## Exercise description:
Exact copy, no pictures: repeat the data that follows.

Data items
----
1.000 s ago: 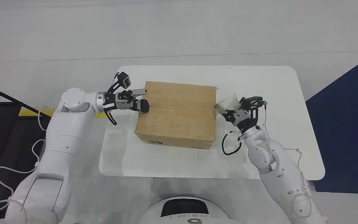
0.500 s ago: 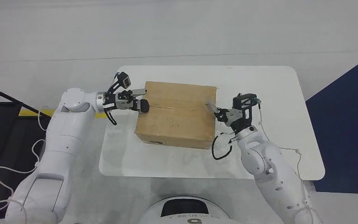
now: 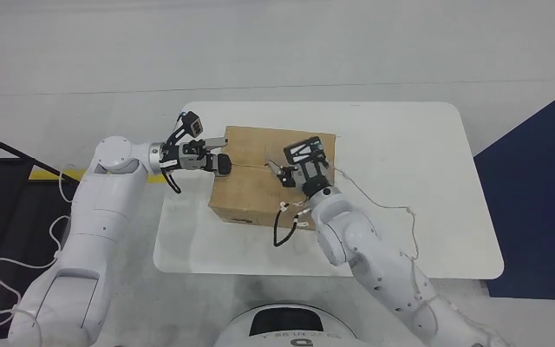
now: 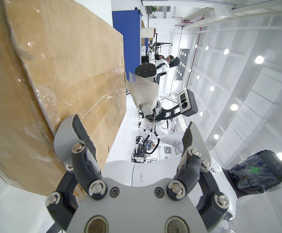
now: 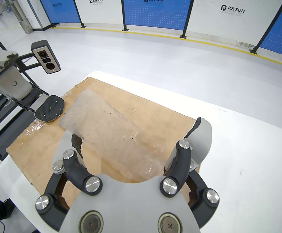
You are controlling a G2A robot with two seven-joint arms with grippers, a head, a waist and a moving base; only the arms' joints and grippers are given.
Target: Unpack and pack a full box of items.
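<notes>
tape thin, sticky, clinging to released right gripper; we'd pinch its free end; left gripper released, at stiff box.

Layout about the box
The box sits on the table. The left gripper is at the box's left end, one pad on its top. The right gripper is above its middle, with the tape strip over the top.

White floor, blue panels, ceiling lights
</notes>
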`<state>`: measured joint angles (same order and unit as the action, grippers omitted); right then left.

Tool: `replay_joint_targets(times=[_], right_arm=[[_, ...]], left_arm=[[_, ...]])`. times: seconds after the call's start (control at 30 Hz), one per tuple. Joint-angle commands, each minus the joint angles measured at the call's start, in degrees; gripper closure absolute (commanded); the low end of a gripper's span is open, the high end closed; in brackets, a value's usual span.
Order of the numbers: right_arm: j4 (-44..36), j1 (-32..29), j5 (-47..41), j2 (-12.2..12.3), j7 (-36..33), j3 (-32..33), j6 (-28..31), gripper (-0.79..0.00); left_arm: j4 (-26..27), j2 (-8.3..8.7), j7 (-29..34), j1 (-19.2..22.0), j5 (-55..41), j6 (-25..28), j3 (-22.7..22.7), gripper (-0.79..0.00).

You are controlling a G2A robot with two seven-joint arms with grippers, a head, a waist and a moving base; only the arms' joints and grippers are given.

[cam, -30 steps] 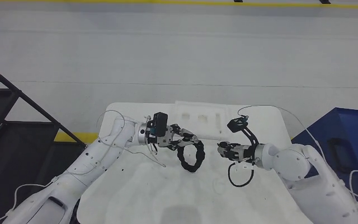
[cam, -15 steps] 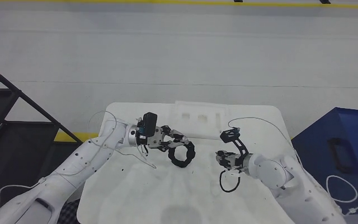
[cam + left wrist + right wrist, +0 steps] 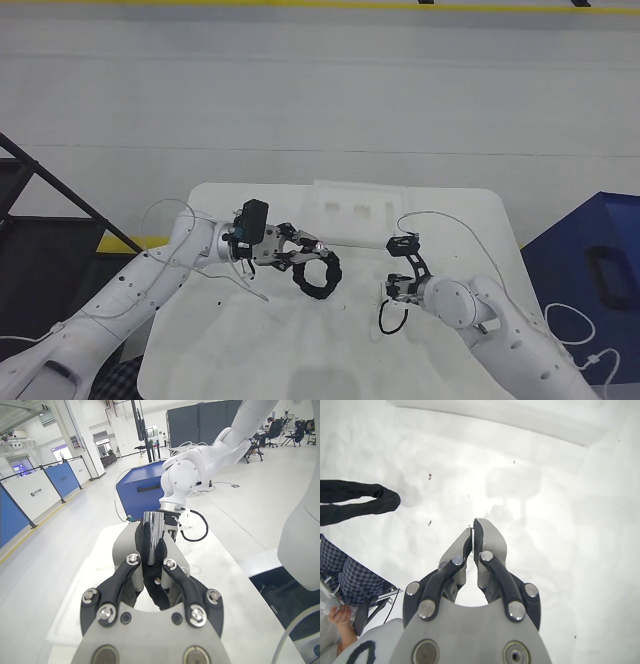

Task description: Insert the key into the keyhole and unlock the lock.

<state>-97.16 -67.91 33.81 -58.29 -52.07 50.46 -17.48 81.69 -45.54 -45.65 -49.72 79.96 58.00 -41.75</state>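
The white counter (image 3: pixel 250 350) is biggest. Over it, the left tool (image 3: pixel 150 540) squeezes the lock (image 3: pixel 153 525), a shiny tube with a black loop. Near it, the right tool (image 3: pixel 473 525) is pinched closed. I cannot tell if anything sits between its tips.

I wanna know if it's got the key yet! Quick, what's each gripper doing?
Left gripper: fingers closed on the lock.
Right gripper: fingers closed; cannot tell if they hold anything.
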Motion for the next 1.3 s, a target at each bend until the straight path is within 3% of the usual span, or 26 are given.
replay_joint_targets(times=[0.0, 0.1, 0.2, 0.47, 0.53, 0.9, 1.27], right_arm=[[1.49, 1.03, -0.73, -0.4, 0.32, -0.35, 0.09, -0.083], [2.24, 1.57, -1.71, -0.72, 0.39, -0.48, 1.17, -0.092], [1.48, 1.31, -1.41, -0.53, -1.24, -0.48, 5.37, -0.139], [-2.0, -0.37, 0.28, -0.05, -2.74, -0.47, 13.71, -0.172], [-1.82, -0.21, 1.34, -0.17, -2.4, -1.09, 14.91, -0.212], [1.75, 3.72, 7.01, -2.55, -0.87, -8.3, 17.3, -0.234], [6.69, 6.85, 9.86, -5.18, 0.17, -12.68, 14.14, -0.268]], left_arm=[[0.49, 0.27, 0.24, -0.17, -0.17, 0.0, -0.1, 0.0], [0.98, 0.57, 0.52, -0.28, -0.41, 0.0, -0.15, 0.0], [1.33, 0.81, 0.79, -0.28, -0.54, 0.0, -0.09, 0.0], [1.14, 1.66, 1.32, -0.49, -0.66, 0.0, -0.91, 0.0], [0.91, 2.06, 1.28, -0.57, -0.74, 0.0, -1.48, 0.0], [1.29, 5.24, 0.91, -2.83, -1.61, 0.0, -5.03, 0.0], [3.46, 7.51, 1.22, -5.98, -2.87, 0.0, -8.71, 0.0]])
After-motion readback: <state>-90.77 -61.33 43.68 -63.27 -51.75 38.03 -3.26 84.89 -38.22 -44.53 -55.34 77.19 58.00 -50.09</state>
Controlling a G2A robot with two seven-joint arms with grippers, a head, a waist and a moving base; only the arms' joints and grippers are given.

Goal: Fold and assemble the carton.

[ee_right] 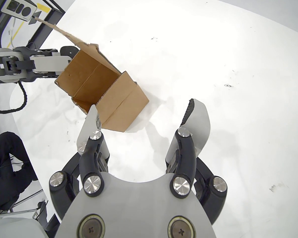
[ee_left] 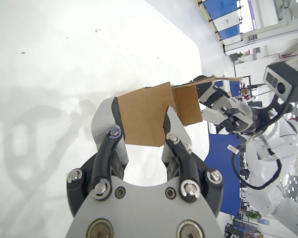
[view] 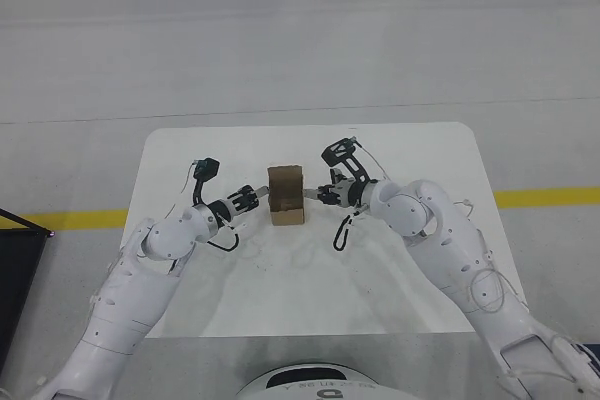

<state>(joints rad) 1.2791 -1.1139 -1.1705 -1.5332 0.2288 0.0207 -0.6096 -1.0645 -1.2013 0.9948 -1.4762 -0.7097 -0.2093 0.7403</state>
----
## Written answer:
1.000 s ago: 
0.500 s ago: 
now: 
now: 
now: 
You are controlling a G2A robot with two seven-joint arms with grippers, a head, a waist and a moving base; only the arms' joints and grippers are given.
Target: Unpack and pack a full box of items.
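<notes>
tape thin, sticky, clinging to released right gripper; we'd pinch its free end; left gripper released, at stiff box.

Layout about the box
The box sits on the table. The left gripper is at the box's left end, one pad on its top. The right gripper is above its middle, with the tape strip over the top.

White floor, blue panels, ceiling lights
</notes>
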`<state>`: measured joint angles (same order and unit as the action, grippers omitted); right then left.

Tool: `replay_joint_targets(times=[_], right_arm=[[_, ...]], left_arm=[[_, ...]])`. times: seconds after the call's start (control at 30 Hz), one per tuple. Joint-angle commands, each minus the joint angles measured at the call's start, in degrees; gripper closure absolute (commanded); the low end of a gripper's span is open, the high end closed; in brackets, a value's usual span.
Order of the numbers: right_arm: j4 (-44..36), j1 (-32..29), j5 (-47..41), j2 (-12.2..12.3), j7 (-36..33), j3 (-32..33), j6 (-28..31), gripper (-0.79..0.00); left_arm: j4 (-26..27), j2 (-8.3..8.7), j7 (-29..34), j1 (-19.2..22.0), j5 (-55..41), j6 (-25..28), j3 (-22.7..22.7), gripper (-0.79..0.00).

You are controlling a G2A robot with two seven-joint arms with grippers, a head, a waist and a moving base; only the arms' joints and grippers are given.

[cam, -30 steps] 
[cam, -15 steps] 
[cam + left wrist + right wrist, +0 steps] 

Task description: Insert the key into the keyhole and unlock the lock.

<state>-97.16 -67.91 33.81 -58.29 -52.07 50.46 -17.48 81.69 -45.54 -45.65 -49.72 79.96 58.00 -41.75</state>
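The white counter (image 3: pixel 250 350) is biggest. Over it, the left tool (image 3: pixel 150 540) squeezes the lock (image 3: pixel 153 525), a shiny tube with a black loop. Near it, the right tool (image 3: pixel 473 525) is pinched closed. I cannot tell if anything sits between its tips.

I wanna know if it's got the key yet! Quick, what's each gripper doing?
Left gripper: fingers closed on the lock.
Right gripper: fingers closed; cannot tell if they hold anything.
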Motion for the next 1.3 s, a target at each bend until the straight path is within 3% of the usual span, or 26 are given.
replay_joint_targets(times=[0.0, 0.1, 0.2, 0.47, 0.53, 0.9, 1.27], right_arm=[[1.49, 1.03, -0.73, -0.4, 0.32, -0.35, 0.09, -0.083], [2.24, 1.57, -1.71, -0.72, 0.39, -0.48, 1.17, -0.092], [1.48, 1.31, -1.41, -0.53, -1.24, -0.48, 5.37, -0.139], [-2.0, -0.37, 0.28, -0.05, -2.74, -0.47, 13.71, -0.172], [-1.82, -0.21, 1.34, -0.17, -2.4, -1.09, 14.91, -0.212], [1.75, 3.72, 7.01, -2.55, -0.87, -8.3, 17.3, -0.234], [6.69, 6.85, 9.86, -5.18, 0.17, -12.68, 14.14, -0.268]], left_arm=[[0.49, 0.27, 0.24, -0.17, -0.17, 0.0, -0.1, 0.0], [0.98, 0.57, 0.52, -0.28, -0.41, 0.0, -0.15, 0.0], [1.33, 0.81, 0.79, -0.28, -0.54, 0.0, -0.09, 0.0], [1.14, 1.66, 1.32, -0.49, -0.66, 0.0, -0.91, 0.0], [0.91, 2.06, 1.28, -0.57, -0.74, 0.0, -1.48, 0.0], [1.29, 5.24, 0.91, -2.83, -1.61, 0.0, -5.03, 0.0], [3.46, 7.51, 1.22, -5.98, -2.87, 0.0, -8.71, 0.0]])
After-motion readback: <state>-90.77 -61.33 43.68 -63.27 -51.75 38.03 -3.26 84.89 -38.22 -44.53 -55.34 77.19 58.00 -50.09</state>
Controlling a G2A robot with two seven-joint arms with grippers, a head, a waist and a moving base; only the arms' joints and grippers are given.

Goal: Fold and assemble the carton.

[ee_right] 
[ee_left] 
[view] 

<state>(joints rad) 1.2791 -1.1139 -1.1705 -1.5332 0.2288 0.0207 -0.6096 -1.0645 -1.2013 0.9948 -1.4762 -0.7097 -0.2093 0.7403</state>

With this, the answer is finished.